- **What this task involves**
Start to finish, the listing must be rewritten exactly.

- **Task data**
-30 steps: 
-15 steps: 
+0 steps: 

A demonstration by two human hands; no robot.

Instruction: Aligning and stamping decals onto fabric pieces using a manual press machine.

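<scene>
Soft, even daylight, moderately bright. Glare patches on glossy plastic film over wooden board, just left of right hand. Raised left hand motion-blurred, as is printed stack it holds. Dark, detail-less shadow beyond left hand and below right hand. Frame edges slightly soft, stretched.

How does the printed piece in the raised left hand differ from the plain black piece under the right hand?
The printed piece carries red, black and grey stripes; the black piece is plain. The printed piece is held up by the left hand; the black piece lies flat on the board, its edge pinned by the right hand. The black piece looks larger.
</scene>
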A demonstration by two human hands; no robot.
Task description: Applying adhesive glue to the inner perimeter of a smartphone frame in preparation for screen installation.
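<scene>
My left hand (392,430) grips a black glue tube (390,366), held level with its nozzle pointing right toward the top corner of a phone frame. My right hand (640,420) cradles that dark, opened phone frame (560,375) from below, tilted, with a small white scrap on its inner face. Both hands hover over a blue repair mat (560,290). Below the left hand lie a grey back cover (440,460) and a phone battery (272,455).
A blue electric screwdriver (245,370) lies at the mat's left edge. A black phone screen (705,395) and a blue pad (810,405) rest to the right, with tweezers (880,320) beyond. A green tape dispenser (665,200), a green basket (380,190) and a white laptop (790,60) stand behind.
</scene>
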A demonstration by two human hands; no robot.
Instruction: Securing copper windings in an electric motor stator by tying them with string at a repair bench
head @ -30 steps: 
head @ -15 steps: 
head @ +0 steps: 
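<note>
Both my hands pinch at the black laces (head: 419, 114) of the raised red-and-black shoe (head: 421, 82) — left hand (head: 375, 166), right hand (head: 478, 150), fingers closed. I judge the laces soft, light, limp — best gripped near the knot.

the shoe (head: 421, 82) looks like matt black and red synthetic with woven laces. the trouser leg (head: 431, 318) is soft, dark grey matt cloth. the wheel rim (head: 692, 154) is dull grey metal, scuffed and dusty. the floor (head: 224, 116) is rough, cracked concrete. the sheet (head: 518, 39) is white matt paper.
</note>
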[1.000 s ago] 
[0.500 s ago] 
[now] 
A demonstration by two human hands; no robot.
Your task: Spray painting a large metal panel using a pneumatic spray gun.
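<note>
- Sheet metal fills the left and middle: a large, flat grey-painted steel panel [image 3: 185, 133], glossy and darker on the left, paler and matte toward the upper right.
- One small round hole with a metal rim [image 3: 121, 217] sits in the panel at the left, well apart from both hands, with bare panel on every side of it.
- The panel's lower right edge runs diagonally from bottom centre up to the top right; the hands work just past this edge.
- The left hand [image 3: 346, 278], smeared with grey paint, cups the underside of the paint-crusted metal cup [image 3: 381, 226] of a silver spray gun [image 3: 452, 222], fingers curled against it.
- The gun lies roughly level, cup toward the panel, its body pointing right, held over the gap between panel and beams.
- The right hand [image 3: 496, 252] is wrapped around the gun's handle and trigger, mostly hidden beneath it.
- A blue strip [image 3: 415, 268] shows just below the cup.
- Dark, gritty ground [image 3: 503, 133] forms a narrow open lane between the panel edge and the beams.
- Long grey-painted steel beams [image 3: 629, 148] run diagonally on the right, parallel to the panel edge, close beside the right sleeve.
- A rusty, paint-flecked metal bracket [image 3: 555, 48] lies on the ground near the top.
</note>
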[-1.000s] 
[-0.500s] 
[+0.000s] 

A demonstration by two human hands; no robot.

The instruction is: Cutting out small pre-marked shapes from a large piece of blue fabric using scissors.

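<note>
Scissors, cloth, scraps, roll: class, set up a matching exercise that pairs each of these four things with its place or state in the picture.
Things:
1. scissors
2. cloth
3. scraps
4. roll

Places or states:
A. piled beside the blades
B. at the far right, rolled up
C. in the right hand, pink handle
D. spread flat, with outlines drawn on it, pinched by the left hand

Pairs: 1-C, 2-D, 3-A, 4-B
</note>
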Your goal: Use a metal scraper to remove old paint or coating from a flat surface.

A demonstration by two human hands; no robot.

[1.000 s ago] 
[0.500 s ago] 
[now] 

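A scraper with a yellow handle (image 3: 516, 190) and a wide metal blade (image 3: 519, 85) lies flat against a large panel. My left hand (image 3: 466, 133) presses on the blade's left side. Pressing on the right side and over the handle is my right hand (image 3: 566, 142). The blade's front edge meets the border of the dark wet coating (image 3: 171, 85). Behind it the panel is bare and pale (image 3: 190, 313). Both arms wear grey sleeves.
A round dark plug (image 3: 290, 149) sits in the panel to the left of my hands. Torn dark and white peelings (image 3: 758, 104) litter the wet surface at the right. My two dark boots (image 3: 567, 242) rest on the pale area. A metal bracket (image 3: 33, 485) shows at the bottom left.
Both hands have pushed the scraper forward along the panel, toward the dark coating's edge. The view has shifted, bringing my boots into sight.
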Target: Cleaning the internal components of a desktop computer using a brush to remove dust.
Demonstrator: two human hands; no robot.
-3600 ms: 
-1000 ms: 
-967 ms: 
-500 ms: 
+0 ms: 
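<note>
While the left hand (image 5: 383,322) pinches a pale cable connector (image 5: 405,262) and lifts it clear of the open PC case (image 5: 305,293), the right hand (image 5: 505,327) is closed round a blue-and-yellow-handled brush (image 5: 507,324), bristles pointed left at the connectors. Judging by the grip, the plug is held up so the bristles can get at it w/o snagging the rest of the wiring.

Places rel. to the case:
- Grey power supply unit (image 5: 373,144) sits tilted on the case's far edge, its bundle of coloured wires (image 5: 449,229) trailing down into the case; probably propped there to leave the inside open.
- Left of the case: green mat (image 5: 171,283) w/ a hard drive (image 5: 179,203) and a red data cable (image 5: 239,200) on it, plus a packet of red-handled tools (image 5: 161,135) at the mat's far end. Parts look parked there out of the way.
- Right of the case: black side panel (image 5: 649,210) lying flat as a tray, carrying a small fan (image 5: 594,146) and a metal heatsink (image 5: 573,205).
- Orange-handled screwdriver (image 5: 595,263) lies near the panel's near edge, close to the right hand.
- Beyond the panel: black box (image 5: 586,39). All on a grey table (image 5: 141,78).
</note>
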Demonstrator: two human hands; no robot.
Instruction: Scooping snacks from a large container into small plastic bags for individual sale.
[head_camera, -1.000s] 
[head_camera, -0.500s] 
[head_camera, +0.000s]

- **Task solution**
-30 steps: 
-15 steps: 
+0 steps: 

A demonstration by two human hands; no robot.

Instruction: Aligning and stamping decals onto fabric pieces using a manual press machine.

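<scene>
Soft, even daylight, moderately bright. Glare patches on glossy plastic film over wooden board, just left of right hand. Raised left hand motion-blurred, as is printed stack it holds. Dark, detail-less shadow beyond left hand and below right hand. Frame edges slightly soft, stretched.

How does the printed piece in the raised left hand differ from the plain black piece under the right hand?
The printed piece carries red, black and grey stripes; the black piece is plain. The printed piece is held up by the left hand; the black piece lies flat on the board, its edge pinned by the right hand. The black piece looks larger.
</scene>
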A demonstration by two human hands; no robot.
Task description: Applying adhesive glue to the inner perimeter of a smartphone frame in preparation for screen installation.
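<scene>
My left hand (392,430) grips a black glue tube (390,366), held level with its nozzle pointing right toward the top corner of a phone frame. My right hand (640,420) cradles that dark, opened phone frame (560,375) from below, tilted, with a small white scrap on its inner face. Both hands hover over a blue repair mat (560,290). Below the left hand lie a grey back cover (440,460) and a phone battery (272,455).
A blue electric screwdriver (245,370) lies at the mat's left edge. A black phone screen (705,395) and a blue pad (810,405) rest to the right, with tweezers (880,320) beyond. A green tape dispenser (665,200), a green basket (380,190) and a white laptop (790,60) stand behind.
</scene>
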A demonstration by two human hands; no robot.
Instruction: Securing copper windings in an electric motor stator by tying them with string at a repair bench
head @ -30 steps: 
head @ -15 steps: 
head @ +0 steps: 
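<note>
Both my hands pinch at the black laces (head: 419, 114) of the raised red-and-black shoe (head: 421, 82) — left hand (head: 375, 166), right hand (head: 478, 150), fingers closed. I judge the laces soft, light, limp — best gripped near the knot.

the shoe (head: 421, 82) looks like matt black and red synthetic with woven laces. the trouser leg (head: 431, 318) is soft, dark grey matt cloth. the wheel rim (head: 692, 154) is dull grey metal, scuffed and dusty. the floor (head: 224, 116) is rough, cracked concrete. the sheet (head: 518, 39) is white matt paper.
</note>
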[1.000 s ago] 
[0.500 s ago] 
[now] 
A demonstration by two human hands; no robot.
Your task: Spray painting a large metal panel using a pneumatic spray gun.
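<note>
- Sheet metal fills the left and middle: a large, flat grey-painted steel panel [image 3: 185, 133], glossy and darker on the left, paler and matte toward the upper right.
- One small round hole with a metal rim [image 3: 121, 217] sits in the panel at the left, well apart from both hands, with bare panel on every side of it.
- The panel's lower right edge runs diagonally from bottom centre up to the top right; the hands work just past this edge.
- The left hand [image 3: 346, 278], smeared with grey paint, cups the underside of the paint-crusted metal cup [image 3: 381, 226] of a silver spray gun [image 3: 452, 222], fingers curled against it.
- The gun lies roughly level, cup toward the panel, its body pointing right, held over the gap between panel and beams.
- The right hand [image 3: 496, 252] is wrapped around the gun's handle and trigger, mostly hidden beneath it.
- A blue strip [image 3: 415, 268] shows just below the cup.
- Dark, gritty ground [image 3: 503, 133] forms a narrow open lane between the panel edge and the beams.
- Long grey-painted steel beams [image 3: 629, 148] run diagonally on the right, parallel to the panel edge, close beside the right sleeve.
- A rusty, paint-flecked metal bracket [image 3: 555, 48] lies on the ground near the top.
</note>
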[-1.000s] 
[-0.500s] 
[+0.000s] 

A demonstration by two human hands; no robot.

The instruction is: Cutting out small pre-marked shapes from a large piece of blue fabric using scissors.

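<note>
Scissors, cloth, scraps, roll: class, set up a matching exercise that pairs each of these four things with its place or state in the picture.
Things:
1. scissors
2. cloth
3. scraps
4. roll

Places or states:
A. piled beside the blades
B. at the far right, rolled up
C. in the right hand, pink handle
D. spread flat, with outlines drawn on it, pinched by the left hand

Pairs: 1-C, 2-D, 3-A, 4-B
</note>
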Your goal: Use a metal scraper to remove old paint or coating from a flat surface.

A demonstration by two human hands; no robot.

[1.000 s ago] 
[0.500 s ago] 
[now] 

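A scraper with a yellow handle (image 3: 516, 190) and a wide metal blade (image 3: 519, 85) lies flat against a large panel. My left hand (image 3: 466, 133) presses on the blade's left side. Pressing on the right side and over the handle is my right hand (image 3: 566, 142). The blade's front edge meets the border of the dark wet coating (image 3: 171, 85). Behind it the panel is bare and pale (image 3: 190, 313). Both arms wear grey sleeves.
A round dark plug (image 3: 290, 149) sits in the panel to the left of my hands. Torn dark and white peelings (image 3: 758, 104) litter the wet surface at the right. My two dark boots (image 3: 567, 242) rest on the pale area. A metal bracket (image 3: 33, 485) shows at the bottom left.
Both hands have pushed the scraper forward along the panel, toward the dark coating's edge. The view has shifted, bringing my boots into sight.
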Target: Cleaning the internal components of a desktop computer using a brush to remove dust.
Demonstrator: two human hands; no robot.
-3600 ms: 
-1000 ms: 
-967 ms: 
-500 ms: 
+0 ms: 
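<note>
While the left hand (image 5: 383,322) pinches a pale cable connector (image 5: 405,262) and lifts it clear of the open PC case (image 5: 305,293), the right hand (image 5: 505,327) is closed round a blue-and-yellow-handled brush (image 5: 507,324), bristles pointed left at the connectors. Judging by the grip, the plug is held up so the bristles can get at it w/o snagging the rest of the wiring.

Places rel. to the case:
- Grey power supply unit (image 5: 373,144) sits tilted on the case's far edge, its bundle of coloured wires (image 5: 449,229) trailing down into the case; probably propped there to leave the inside open.
- Left of the case: green mat (image 5: 171,283) w/ a hard drive (image 5: 179,203) and a red data cable (image 5: 239,200) on it, plus a packet of red-handled tools (image 5: 161,135) at the mat's far end. Parts look parked there out of the way.
- Right of the case: black side panel (image 5: 649,210) lying flat as a tray, carrying a small fan (image 5: 594,146) and a metal heatsink (image 5: 573,205).
- Orange-handled screwdriver (image 5: 595,263) lies near the panel's near edge, close to the right hand.
- Beyond the panel: black box (image 5: 586,39). All on a grey table (image 5: 141,78).
</note>
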Demonstrator: two human hands; no robot.
Instruction: Scooping snacks from a large container into small plastic bags for individual sale.
[head_camera, -1.000s] 
[head_camera, -0.500s] 
[head_camera, +0.000s]

There is no more to this exercise.